Work instruction
Provide only the number of lines below that contain the word "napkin".

Source data

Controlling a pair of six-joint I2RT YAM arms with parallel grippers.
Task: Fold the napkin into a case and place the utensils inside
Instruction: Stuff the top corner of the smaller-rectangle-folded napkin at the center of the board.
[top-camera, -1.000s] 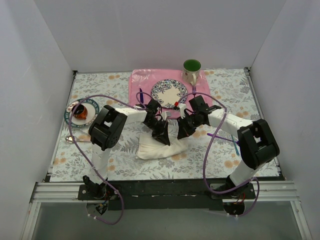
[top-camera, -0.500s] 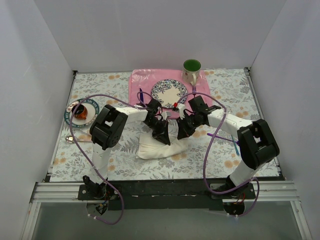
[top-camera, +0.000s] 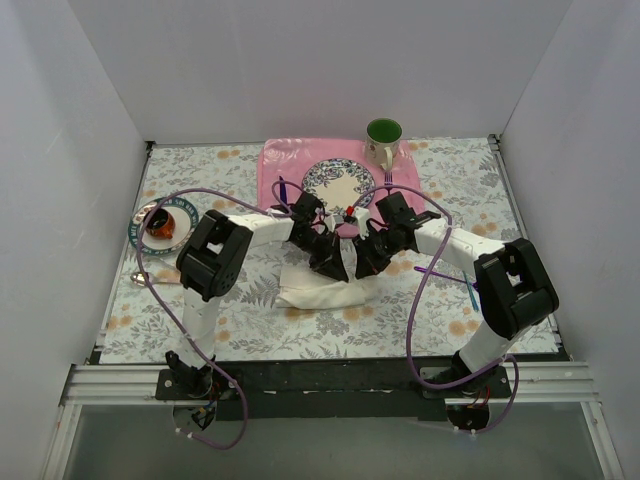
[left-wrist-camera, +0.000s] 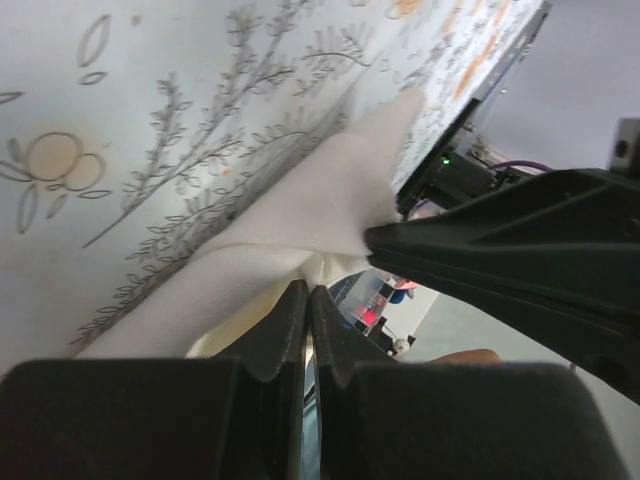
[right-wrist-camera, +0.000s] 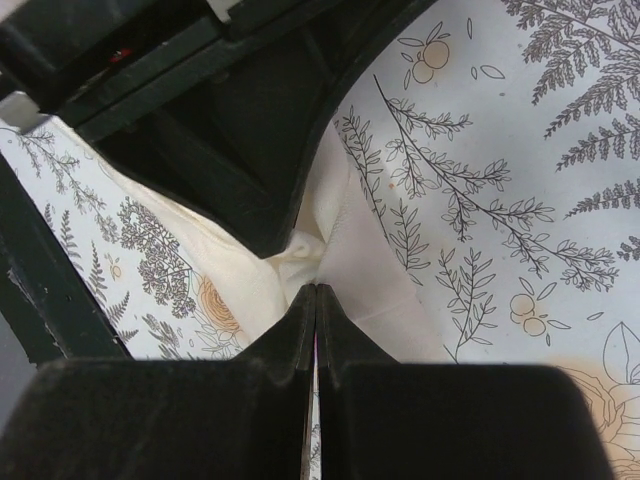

The answer
2